I have published teslams 1.0.3 to both github and the npm repository.

Versions 1.0.3

fixes problem with charge state command not working in teslacmd with 2.9.x firmware cars
fixes problem with streaming not working with 2.9.x firmware cars
adds multi-vehicle support to teslacmd and the streaming apps.

To specify which vehicle to use for multi-car owners, add the flag "--vehicle 1" or alternatively "-O 1" for the second car (the default is "--vehicle 0").

If someone has two or more cars and is willing to help me test please PM me and let me know if "teslacmd -i --vehicle 1" works for you and prints the information for your second car.
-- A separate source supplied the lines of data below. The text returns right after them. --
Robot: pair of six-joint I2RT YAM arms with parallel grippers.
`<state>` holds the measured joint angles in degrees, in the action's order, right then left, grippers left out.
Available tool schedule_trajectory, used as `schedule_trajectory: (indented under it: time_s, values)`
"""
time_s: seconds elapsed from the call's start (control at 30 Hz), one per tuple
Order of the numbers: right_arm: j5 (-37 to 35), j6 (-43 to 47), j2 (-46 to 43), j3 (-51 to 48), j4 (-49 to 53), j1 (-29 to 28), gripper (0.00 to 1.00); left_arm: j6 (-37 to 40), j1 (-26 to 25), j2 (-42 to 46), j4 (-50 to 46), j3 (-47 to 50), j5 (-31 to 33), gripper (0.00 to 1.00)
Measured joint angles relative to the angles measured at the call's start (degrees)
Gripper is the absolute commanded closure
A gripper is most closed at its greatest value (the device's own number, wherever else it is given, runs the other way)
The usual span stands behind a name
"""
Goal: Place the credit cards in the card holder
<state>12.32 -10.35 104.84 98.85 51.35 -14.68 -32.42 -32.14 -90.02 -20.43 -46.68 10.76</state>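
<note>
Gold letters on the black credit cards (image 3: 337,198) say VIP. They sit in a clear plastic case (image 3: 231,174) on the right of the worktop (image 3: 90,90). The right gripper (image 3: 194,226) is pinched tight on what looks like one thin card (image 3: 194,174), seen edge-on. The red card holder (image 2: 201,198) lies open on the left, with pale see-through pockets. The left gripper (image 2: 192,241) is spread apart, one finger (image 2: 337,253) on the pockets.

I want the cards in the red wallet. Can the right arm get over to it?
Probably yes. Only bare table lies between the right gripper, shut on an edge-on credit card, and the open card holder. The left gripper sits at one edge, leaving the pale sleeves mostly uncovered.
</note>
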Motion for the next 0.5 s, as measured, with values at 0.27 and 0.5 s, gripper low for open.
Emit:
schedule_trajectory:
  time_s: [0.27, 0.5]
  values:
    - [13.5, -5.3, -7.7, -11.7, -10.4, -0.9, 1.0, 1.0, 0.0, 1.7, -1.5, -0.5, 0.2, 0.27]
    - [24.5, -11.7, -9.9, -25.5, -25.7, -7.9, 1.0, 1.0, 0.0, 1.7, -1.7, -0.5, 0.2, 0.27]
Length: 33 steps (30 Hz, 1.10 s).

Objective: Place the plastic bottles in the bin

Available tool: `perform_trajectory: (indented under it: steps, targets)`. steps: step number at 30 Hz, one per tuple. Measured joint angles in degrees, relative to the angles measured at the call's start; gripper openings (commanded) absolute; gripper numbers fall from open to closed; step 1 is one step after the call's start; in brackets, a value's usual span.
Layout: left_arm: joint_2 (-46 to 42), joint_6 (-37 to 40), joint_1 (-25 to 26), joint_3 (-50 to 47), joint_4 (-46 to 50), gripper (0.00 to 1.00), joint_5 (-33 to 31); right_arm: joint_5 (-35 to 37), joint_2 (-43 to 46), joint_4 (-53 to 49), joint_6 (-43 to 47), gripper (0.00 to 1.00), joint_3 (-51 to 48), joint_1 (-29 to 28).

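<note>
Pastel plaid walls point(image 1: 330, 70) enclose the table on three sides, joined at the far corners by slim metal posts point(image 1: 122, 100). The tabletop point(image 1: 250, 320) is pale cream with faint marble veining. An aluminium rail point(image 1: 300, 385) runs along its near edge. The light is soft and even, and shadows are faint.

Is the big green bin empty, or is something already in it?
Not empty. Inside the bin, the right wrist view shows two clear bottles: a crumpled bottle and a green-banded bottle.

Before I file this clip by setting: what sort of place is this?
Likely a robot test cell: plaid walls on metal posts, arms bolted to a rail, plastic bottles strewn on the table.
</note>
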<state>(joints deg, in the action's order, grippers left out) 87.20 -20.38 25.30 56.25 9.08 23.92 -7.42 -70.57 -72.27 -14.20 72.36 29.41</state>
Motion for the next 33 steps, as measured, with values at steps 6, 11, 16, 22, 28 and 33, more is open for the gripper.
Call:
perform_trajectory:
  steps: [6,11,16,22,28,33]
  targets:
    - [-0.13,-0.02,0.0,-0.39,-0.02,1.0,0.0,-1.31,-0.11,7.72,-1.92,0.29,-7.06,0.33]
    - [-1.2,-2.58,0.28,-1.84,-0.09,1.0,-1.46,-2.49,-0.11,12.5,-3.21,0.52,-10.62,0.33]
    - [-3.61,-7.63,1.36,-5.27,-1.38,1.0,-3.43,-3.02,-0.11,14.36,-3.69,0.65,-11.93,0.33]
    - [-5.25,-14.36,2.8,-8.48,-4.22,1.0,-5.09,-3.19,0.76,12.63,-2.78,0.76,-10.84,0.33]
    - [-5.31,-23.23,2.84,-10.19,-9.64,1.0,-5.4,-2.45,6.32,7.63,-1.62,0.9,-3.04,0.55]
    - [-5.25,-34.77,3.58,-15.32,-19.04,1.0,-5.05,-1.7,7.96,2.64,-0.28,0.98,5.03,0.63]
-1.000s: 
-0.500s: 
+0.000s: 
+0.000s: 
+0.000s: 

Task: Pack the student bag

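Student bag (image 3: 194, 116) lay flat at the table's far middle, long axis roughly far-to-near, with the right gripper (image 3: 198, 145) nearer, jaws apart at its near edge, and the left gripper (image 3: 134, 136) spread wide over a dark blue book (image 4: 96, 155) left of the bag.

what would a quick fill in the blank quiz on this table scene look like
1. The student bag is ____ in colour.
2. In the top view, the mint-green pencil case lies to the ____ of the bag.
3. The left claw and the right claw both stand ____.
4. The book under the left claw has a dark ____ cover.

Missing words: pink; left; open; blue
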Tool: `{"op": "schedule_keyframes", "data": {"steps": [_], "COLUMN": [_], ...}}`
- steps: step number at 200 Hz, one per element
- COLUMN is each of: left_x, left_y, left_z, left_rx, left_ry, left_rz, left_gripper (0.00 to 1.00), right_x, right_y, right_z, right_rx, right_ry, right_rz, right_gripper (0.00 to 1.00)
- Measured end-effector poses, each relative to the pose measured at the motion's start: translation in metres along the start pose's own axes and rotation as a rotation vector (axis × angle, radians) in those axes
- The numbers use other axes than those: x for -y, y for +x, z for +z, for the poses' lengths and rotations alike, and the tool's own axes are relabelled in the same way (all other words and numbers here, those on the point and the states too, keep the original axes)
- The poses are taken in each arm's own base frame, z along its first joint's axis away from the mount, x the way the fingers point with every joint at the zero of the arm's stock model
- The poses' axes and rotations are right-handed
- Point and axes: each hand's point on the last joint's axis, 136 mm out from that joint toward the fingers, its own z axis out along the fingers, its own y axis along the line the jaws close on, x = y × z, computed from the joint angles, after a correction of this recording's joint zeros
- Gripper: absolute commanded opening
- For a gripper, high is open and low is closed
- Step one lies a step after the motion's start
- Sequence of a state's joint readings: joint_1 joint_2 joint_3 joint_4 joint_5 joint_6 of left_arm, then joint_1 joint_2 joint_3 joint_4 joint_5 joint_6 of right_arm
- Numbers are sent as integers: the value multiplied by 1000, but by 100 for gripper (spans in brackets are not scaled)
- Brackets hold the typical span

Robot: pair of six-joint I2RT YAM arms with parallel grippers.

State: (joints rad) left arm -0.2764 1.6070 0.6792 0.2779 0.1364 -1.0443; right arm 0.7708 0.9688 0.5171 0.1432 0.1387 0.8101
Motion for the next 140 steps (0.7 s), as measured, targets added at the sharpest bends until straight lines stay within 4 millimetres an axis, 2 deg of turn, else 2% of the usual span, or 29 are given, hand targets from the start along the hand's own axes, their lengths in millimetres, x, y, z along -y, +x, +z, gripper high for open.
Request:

If you want to use the streaming app to collect data on more than one car you will have to make sure to run two copies of streaming and give each car a unique mongodb database name so the data is not all mixed up in the same database. This allows you run specify the right database for visualize to display. For now it still only shows one car at a time.
 
Still not up to 2.9.x firmware but I did manage to find and fix some issues with the help of another user who has more up to date firmware.

I have published teslams 1.0.3 to both github and the npm repository.

Versions 1.0.3

fixes problem with charge state command not working in teslacmd with 2.9.x firmware cars
fixes problem with streaming not working with 2.9.x firmware cars
adds multi-vehicle support to teslacmd and the streaming apps.

To specify which vehicle to use for multi-car owners, add the flag "--vehicle 1" or alternatively "-O 1" for the second car (the default is "--vehicle 0").

If someone has two or more cars and is willing to help me test please PM me and let me know if "teslacmd -i --vehicle 1" works for you and prints the information for your second car.

If you want to use the streaming app to collect data on more than one car you will have to make sure to run two copies of streaming and give each car a unique mongodb database name so the data is not all mixed up in the same database. This allows you run specify the right database for visualize to display. For now it still only shows one car at a time.

Just in time (hopefully) for the Model X delivery! Thanks!
 
Found and fixed a problem with Google Maps not displaying properly in visualize.js. The API key from the previous author was no longer valid so I created a new one.

Also added multi-car option to restla.js and made it work more reliably.

Published as version 1.0.6
 
Found and fixed a problem with Google Maps not displaying properly in visualize.js. The API key from the previous author was no longer valid so I created a new one.

Also added multi-car option to restla.js and made it work more reliably.

Published as version 1.0.6

I think I had modified mine for my own API key, but thanks for that!

I'm still lobbying for better sleep state handling, so I miss less data at the beginning of drives. :)
 
I think I had modified mine for my own API key, but thanks for that!

I'm still lobbying for better sleep state handling, so I miss less data at the beginning of drives. :)

If you can think of a way to check if the car is driving without waking it up (or keeping it from sleeping) then I would be more than happy to implement the algorithm.
For now the only enhancement I can do is to turn off sleep mode during 6am to 11pm or whatever the new sleep schedule is for a car with energy saving turned off.
 
If you can think of a way to check if the car is driving without waking it up (or keeping it from sleeping) then I would be more than happy to implement the algorithm.
For now the only enhancement I can do is to turn off sleep mode during 6am to 11pm or whatever the new sleep schedule is for a car with energy saving turned off.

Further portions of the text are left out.